Оказывается, Сергея перевели на родину, к новой операции готовят. Он писал, чтоб она забыла о нем, «я тебя уже давно забыл, однако письмо твое такой круг сделало, через Потсдам пришло, что решил ответить». Но обратный адрес есть. Значит, надеется парень, немножечко, а надеется. Впрочем, нет, сам же пишет: «Адреса не шлю». Он на конверте чужой рукой приписан. Странно…
Ошиблась Алтынсес. Та самая Кадрия, о которой она думала: «Растревожила калеку, обнадежила и забыла все, веселится», — эта самая Кадрия, получив письмо, сразу стала собираться в дорогу.
— Эх, подружка, он там весь, наверное, истерзался, а я здесь руки на груди сложу и сидеть буду? Только виду не подает, а так, наверное, глаз от окна не отрывает. Поеду! Отпустят его — ждите обоих!
— Подожди, не горячись, про этот Углич никто и слыхом не слыхивал, край света! Доехать — никакого состояния не хватит, — пыталась хоть немного охладить ее Алтынсес. Но нрав Кадрии известен, чем больше уговоров, тем больше наперекор.
— Сказала! Это мы на краю света живем! Я по карте нашла: возле самой Москвы этот Углич. Мне бы только билет достать и на поезд сесть — куда хочешь довезет. А деньги… есть у меня две овечки, их продам, если не хватит, ты дашь, разбогатеем с Сергеем — сразу отдадим.

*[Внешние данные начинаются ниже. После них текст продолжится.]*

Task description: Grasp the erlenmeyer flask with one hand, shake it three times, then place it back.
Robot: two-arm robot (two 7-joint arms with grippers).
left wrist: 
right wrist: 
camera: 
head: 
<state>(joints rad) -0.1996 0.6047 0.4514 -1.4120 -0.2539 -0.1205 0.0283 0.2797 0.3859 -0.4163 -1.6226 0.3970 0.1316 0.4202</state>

Узнав, в какое путешествие отправляется Кадрия, куштиряковцы заткнули рот двум-трем сплетницам и понесли ей кто пяток яиц, кто кусок вяленого мяса, кто катыш корота, кто топленого масла маленький горшочек. У кого и того не было, те обещали за матерью и хозяйством присмотреть, мужчины — помочь с дровами.
Через неделю Кадрия отправилась в путь.
* * *
Алтынсес поехала вместе с Кадрией на станцию, посадила ее в поезд и потеряла покой.